В ту пору князь Репнин был дрезденским генерал-губернатором, а родной дядя Михаил Николаевич Рылеев — комендантом города. Он был так ласков, заботлив, устроил на службу по своему ведомству, заласкал, задарил. Не привыкший к вниманию, Кондратий писал матери восторженные письма о добром дядюшке. А тут еще Эмилия… Он весь искрился тогда в Дрездене, смеялся, шутил, писал сатиры и эпиграммы на всех знакомых и незнакомых в русской колонии и, конечно, вызвал недовольство общее. Важные чины пожаловались генерал-губернатору.

Репнин передал эти жалобы Михаилу Николаевичу и предложил во избежание ссор и неприятных столкновений удалить слишком резвого племянника из города.

Взбешенный дядюшка, задыхаясь, объявил, что увольняет его от занятий, и приказал в двадцать четыре часа убираться из города.

— А если ослушаешься, — кричал он, распаляясь все более, — предам военному суду и расстреляю!

Но не таков он, чтобы испугаться.

— Кому суждено быть повешенным, того не расстреляют! — сказал он и до сих пор доволен своим ответом.

Все это было недавно, а уже быльем поросло. Можно ли грустить в Париже?

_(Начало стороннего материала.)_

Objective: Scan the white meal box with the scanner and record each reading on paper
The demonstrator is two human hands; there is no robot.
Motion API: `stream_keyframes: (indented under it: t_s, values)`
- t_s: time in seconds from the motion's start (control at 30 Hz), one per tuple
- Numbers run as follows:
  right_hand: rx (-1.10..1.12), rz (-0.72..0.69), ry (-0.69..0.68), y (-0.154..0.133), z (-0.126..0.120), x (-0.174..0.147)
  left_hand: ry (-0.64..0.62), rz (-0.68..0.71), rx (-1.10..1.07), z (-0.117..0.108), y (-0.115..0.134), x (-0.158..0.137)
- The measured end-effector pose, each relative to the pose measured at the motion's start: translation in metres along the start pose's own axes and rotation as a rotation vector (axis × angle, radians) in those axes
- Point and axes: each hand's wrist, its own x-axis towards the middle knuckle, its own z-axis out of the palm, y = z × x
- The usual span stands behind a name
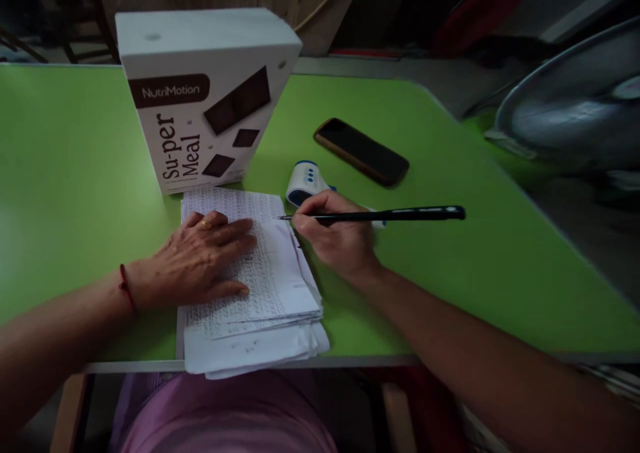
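Observation:
A stack of paper sheets [280, 280] covered in close handwriting lies at the table's front edge, its lower sheets reaching over the rim. My left hand [205, 256] rests flat on the top sheet with the fingers spread. Between the thumb and fingers of my right hand [340, 233] is a long black pen [420, 213], held nearly level. Its tip is at the upper right edge of the top sheet; whether it touches the paper I cannot tell. Just behind my right hand lies a white and blue device [305, 178], partly hidden by the hand.
A white NutriMotion box [210, 46] stands upright behind the papers. Further right, a dark phone [363, 150] in a brown case lies on the green table [450, 286]. A large metallic round object [575, 100] is beyond the table's right edge.

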Motion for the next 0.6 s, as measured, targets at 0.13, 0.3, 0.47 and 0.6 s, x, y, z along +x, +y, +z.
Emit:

В Пале-Рояле он отпраздновал день своего рождения с приятелем и с шампанским. Лакей не переставал удивляться доброму аппетиту русских офицеров, а сам он — удивляться и радоваться, что этот день посчастливилось провести в Париже. Но выйдя из ресторации, он увидел, что прусаки поставили в саду Пале-Рояля караул. Солдаты стали задевать и дразнить проходящих, какой-то обиженный француз закричал, и мгновенно на крик сбежались человек двести его соотечественников. Прусский офицер велел примкнуть штыки и пошел разгонять толпу. Безоружные французы было разбежались, но через минуту их стало еще больше. Пруссак храбрился, но над ним смеялись, толпа росла, шум становился все громче, лавки запирались. Появился патруль парижской национальной гвардии, а вскоре и отряд англичан. Толпа рассеялась, но Рылеев был остановлен речью французского офицера, как будто бы ни к кому не обращенной, но все же задевающей и его.

— Мы сохраняем спокойствие через силу! — гремел француз, — но скоро наше терпение иссякнет. Ваши союзники не щадят нашего достоинства. Но мы французы, у нас есть чувства и честь…

— А я русский, — перебил Рылеев, — и вы напрасно упрекаете меня.

— Я потому и говорю, что вы русский. Вы друг, но союзники ваши — кровопийцы. Им мало всех бедствий Франции. Им мало, что по жребию судьбы мы побеждены. Но еще недавно были и мы победителями и разве позволяли себе надругаться над самым священным? Над честью побежденных!

— Полно, успокойтесь, прошу вас. Мы русские…

Он бормотал бессвязно слова утешения и был совершенно растроган, заметив, что офицер, увенчанный орденами Почетного легиона и святого Людовика, лишен ноги и, пошатываясь, стоит на деревяшке. Они расцеловались. А вокруг уже собралась толпа, дружно поносившая пруссаков.

Вечером он посетил знаменитую гадалку Ленорман, поразившую своей проницательностью Наполеона. Она и ему, безвестному прапорщику артиллерийской бригады, напророчила славу и тяжкие испытания, но почему-то он не очень вслушивался в ее предсказания, завороженный чучелом пестрой совы с распростертыми крылами, глядевшей на него желтыми стеклянными пронзительными глазами. Он даже пропустил мимо ушей осторожное упоминание о насильственной смерти. Тихое журчание французской речи убаюкивало его.